#### [HOW TO COMPLETE THIS TASK]
Restate the whole of the data below word for word, skipping the images.
##############################
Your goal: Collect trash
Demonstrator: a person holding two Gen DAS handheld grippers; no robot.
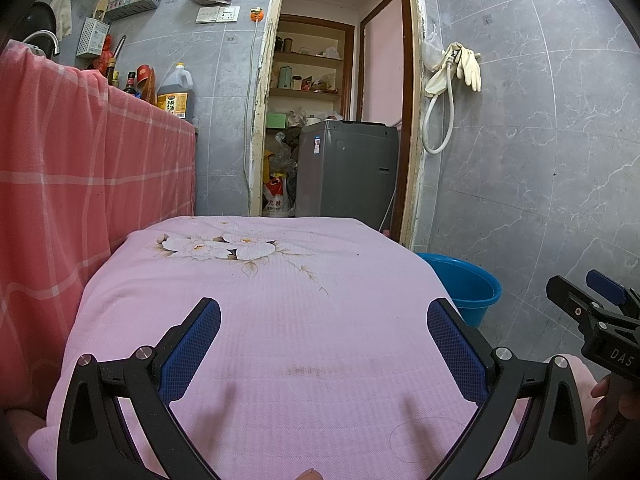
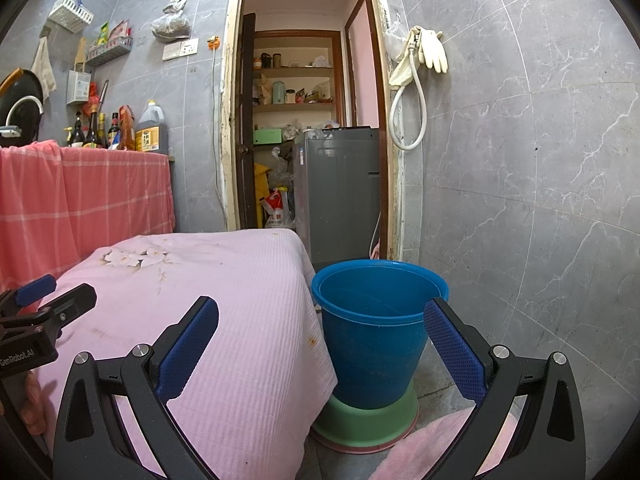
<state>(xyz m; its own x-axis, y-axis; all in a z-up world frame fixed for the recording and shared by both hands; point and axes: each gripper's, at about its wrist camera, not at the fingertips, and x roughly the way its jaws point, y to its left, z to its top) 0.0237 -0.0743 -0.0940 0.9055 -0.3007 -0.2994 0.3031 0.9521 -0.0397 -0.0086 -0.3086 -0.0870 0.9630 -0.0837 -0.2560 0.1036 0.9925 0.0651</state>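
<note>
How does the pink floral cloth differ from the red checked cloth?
The pink floral cloth is pale pink with a white flower print; the red checked cloth is coral red with pale grid lines. The pink one covers a low surface in front; the red one hangs from a higher counter behind it. Both are draped covers, their edges hanging down.

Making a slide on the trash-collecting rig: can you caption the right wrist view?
Open right gripper faces a blue bucket on the floor beside a pink-covered table.
</note>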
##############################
#### [EXERCISE RESPONSE]
Your goal: Collect trash
Demonstrator: a person holding two Gen DAS handheld grippers; no robot.
<state>(xyz m; its own x-axis, y-axis; all in a z-up world frame fixed for the recording and shared by both hands; point and axes: each gripper's, at about its wrist camera, not at the fingertips, and x roughly the way its jaws point, y to its left, z to its top) 0.0237 -0.0743 -0.0940 0.9055 -0.3007 -0.2994 0.3031 0.9521 -0.0397 -0.0086 -0.3086 -0.0870 0.9630 -0.0837 -0.2560 0.1036 0.9925 0.0651</state>
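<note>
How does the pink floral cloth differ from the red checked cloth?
The pink floral cloth is pale pink with a white flower print; the red checked cloth is coral red with pale grid lines. The pink one covers a low surface in front; the red one hangs from a higher counter behind it. Both are draped covers, their edges hanging down.

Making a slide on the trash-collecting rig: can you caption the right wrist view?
Open right gripper faces a blue bucket on the floor beside a pink-covered table.
</note>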

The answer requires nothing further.